Whatever pictures appear, omit them, and repeat the data below exactly.

START Recorded information

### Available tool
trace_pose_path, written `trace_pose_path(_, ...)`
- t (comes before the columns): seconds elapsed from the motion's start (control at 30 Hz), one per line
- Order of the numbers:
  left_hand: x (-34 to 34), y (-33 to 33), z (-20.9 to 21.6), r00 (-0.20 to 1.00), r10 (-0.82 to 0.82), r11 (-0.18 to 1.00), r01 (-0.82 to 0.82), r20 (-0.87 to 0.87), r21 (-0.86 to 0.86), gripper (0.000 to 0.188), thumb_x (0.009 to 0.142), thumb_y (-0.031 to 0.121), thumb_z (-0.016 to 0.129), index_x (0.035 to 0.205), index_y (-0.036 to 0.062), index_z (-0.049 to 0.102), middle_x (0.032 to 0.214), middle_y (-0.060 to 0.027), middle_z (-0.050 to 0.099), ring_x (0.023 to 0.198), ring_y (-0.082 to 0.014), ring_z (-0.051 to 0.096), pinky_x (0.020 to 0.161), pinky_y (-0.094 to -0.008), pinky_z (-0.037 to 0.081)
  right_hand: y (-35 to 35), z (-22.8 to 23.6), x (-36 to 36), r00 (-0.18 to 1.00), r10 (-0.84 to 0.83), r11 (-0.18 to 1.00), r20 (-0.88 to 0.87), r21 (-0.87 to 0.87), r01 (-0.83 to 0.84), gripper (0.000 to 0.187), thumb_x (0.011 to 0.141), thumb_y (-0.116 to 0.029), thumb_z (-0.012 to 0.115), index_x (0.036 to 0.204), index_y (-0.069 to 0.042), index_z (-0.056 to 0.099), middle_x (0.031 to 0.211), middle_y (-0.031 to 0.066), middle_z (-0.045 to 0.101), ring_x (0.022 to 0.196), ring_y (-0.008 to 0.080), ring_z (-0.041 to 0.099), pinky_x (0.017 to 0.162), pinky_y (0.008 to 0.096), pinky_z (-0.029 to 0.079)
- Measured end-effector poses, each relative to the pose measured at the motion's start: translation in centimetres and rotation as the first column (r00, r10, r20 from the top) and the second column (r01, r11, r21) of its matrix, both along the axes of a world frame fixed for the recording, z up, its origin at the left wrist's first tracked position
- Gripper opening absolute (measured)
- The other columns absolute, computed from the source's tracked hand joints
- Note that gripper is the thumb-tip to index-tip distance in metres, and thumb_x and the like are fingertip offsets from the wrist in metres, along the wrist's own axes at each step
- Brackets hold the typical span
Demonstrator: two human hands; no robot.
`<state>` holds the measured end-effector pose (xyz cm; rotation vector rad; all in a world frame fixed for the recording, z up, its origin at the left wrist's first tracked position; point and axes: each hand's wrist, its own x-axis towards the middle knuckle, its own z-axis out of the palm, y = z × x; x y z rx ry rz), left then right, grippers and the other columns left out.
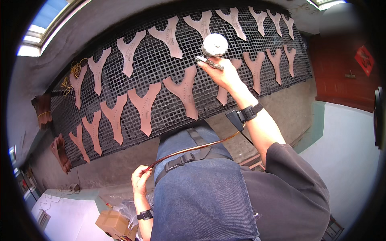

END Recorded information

● Answer to the exercise
### Available tool
trace_pose_path, written `trace_pose_path(_, ...)`
- t (comes before the columns): seconds elapsed from the motion's start (control at 30 Hz), one per line
- Order of the numbers:
  left_hand: x (-34 to 34), y (-33 to 33), z (-20.9 to 21.6), r00 (-0.20 to 1.00), r10 (-0.82 to 0.82), r11 (-0.18 to 1.00), r01 (-0.82 to 0.82), r20 (-0.87 to 0.87), r21 (-0.86 to 0.86), gripper (0.000 to 0.188), thumb_x (0.009 to 0.142), thumb_y (-0.031 to 0.121), thumb_z (-0.016 to 0.129), index_x (0.035 to 0.205), index_y (-0.036 to 0.062), index_z (-0.049 to 0.102), middle_x (0.032 to 0.214), middle_y (-0.060 to 0.027), middle_z (-0.050 to 0.099), ring_x (0.023 to 0.198), ring_y (-0.082 to 0.014), ring_z (-0.051 to 0.096), pinky_x (0.020 to 0.161), pinky_y (-0.094 to -0.008), pinky_z (-0.037 to 0.081)
  right_hand: y (-35 to 35), z (-22.8 to 23.6), x (-36 to 36), r00 (-0.18 to 1.00), r10 (-0.84 to 0.83), r11 (-0.18 to 1.00), r20 (-0.88 to 0.87), r21 (-0.87 to 0.87), r01 (-0.83 to 0.84), gripper (0.000 to 0.187), thumb_x (0.011 to 0.141), thumb_y (-0.116 to 0.029), thumb_z (-0.012 to 0.115), index_x (0.036 to 0.204), index_y (-0.069 to 0.042), index_z (-0.056 to 0.099), middle_x (0.031 to 0.211), middle_y (-0.031 to 0.066), middle_z (-0.045 to 0.101), ring_x (0.022 to 0.196), ring_y (-0.008 to 0.080), ring_z (-0.041 to 0.099), pinky_x (0.017 to 0.162), pinky_y (0.008 to 0.096), pinky_z (-0.029 to 0.079)
- Measured end-effector poses, each relative to the pose measured at the motion's start: translation in centimetres and rotation as the first column (r00, r10, r20 from the top) and the second column (r01, r11, r21) of its matrix, both along the axes of a world frame fixed for the recording, z up, its origin at the left wrist's first tracked position
- Gripper opening absolute (measured)
- The other columns absolute, computed from the source's tracked hand joints
- Note that gripper is the thumb-tip to index-tip distance in metres, and thumb_x and the like are fingertip offsets from the wrist in metres, along the wrist's own axes at each step
- Brackets hold the typical span
Demonstrator: two human hands; no robot.
`<state>` holds the measured end-effector pose (xyz cm; rotation vector rad; all in a world frame fixed for the recording, z up, its origin at the left wrist's first tracked position; point and axes: each hand's wrist, its own x-axis towards the middle knuckle, its own z-axis out of the palm, y = z × x; x y z rx ry rz), left then right, grippers and the other columns left out.

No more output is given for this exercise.